= Ernest House Sr. =

Leader of the Ute Mountain Ute Tribe (born 1945)

Ernest House Sr. (September 27, 1945 - September 17, 2011) was an American tribal leader who served as the chairman of the Ute Mountain Ute Tribe for four 4-year terms from 1982 to 2010.

==Biography==

===Early life===
Ernest House was born in Mancos Canyon on September 27, 1945, to Thomas House Sr. and Francis Marie (née Wall). A member of the Weeminuche Band of the Ute Mountain Ute Tribe, House was the grandson of the last hereditary chief of the Ute Mountain Ute, Chief Jack House. He was raised in Mancos Canyon in southwestern Colorado.

House served as a veteran of the Colorado Army National Guard within the Special Forces Airborne Group. He was also employed by the National Park Service and the Bureau of Indian Affairs at various times during his career.

===Ute Mountain Ute tribal chairman===
Ernest House worked for the Ute Mountain Ute Tribe for more than fifty years, including more than thirty years in Ute tribal politics. House was elected to the Ute Mountain Ute Tribal Council in 1979. In 1982, he was elected to his first term as chairman of the Ute Mountain Ute. He was elected to four nonconsecutive 4-year terms as chairman between 1982 and 2010. His most recent, fourth term as chairman ended in 2010.

House simultaneously served as the CEO of Ute Mountain Ute Tribal Business and Enterprise and the head of the Ute Tribal Council during his tenure as chairman. House was an advocate of Native American businesses and entrepreneurship. He championed the upgrading of Native American public safety programs and healthcare facilities in his home state of Colorado, as well as Utah and New Mexico. He also testified before the United States Congress during congressional hearings on the Animas-La Plata Water Project and the Dolores Project.

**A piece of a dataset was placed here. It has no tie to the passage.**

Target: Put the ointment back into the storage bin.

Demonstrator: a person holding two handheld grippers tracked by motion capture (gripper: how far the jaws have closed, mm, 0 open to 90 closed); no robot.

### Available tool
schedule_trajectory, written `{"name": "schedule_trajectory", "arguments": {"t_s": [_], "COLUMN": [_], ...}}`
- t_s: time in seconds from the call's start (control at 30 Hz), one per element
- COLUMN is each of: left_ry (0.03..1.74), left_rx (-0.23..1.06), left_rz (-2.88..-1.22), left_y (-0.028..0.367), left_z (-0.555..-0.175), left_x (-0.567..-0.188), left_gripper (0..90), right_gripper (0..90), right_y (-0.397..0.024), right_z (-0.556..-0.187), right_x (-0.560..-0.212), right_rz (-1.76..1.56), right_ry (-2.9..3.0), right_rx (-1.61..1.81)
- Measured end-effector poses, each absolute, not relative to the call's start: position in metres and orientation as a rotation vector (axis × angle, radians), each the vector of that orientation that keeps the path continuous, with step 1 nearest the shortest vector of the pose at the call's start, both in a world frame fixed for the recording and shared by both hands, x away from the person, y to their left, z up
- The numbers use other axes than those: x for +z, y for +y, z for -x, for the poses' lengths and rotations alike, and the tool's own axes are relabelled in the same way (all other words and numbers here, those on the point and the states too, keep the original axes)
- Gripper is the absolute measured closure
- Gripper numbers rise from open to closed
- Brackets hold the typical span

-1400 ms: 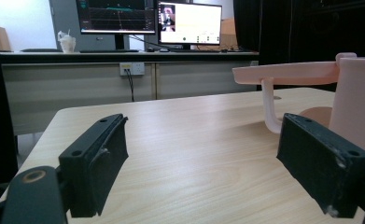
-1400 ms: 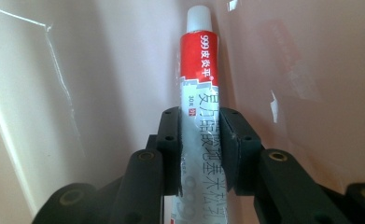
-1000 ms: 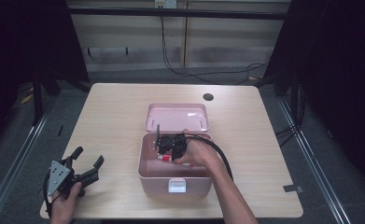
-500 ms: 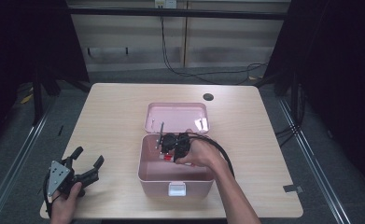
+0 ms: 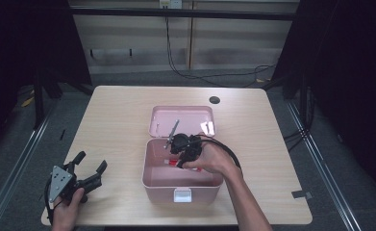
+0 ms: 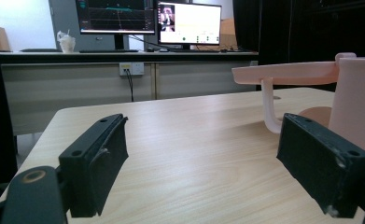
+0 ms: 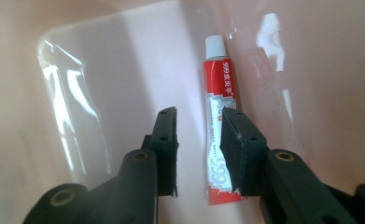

House spearheaded an increasing in public security between 2005 and 2010. He increased the number of police officers in the Ute Mountain Ute tribal police force from just two officers to more than twelve during those years. He had recently reached out to freshman U.S. Rep. Scott Tipton (R-Colorado) to have a tribute to his grandfather, Chief Jack House, an advocate for tribal healthcare, read on the floor of the United States House of Representatives.

Ernest House was seriously injured in a motorcycle accident near Cortez, Colorado, on the afternoon of September 17, 2011. House was returning from a motorcycle rally when he was struck by an oncoming car that was trying to pass another vehicle. House, who was riding his motorcycle, suffered a broken pelvis and leg in the accident. The driver of the car that struck House was charged with careless driving, and heavy rains may have contributed to the accident. House was transported to San Juan Regional Medical Center in Farmington, New Mexico, where he lost consciousness and died of his injuries later on September 17 at the age of 65.

House was survived by his three children, Michelle House, Jaque House-Lopez and Ernest House Jr.; his father, Thomas House Sr., and five grandchildren. He was a resident of McElmo Canyon in Colorado.

The United States District Court for the District of Colorado Troy Eid has said, "Indian Country has lost a brilliant, courageous and inspired leader, as has the entire State of Colorado." Eid also called House's death "tragic beyond words." A traditional Ute wake and funeral service will be held on September 23 and 24, 2011, in Towaoc, Colorado. He will be buried in Towaoc Cemetery.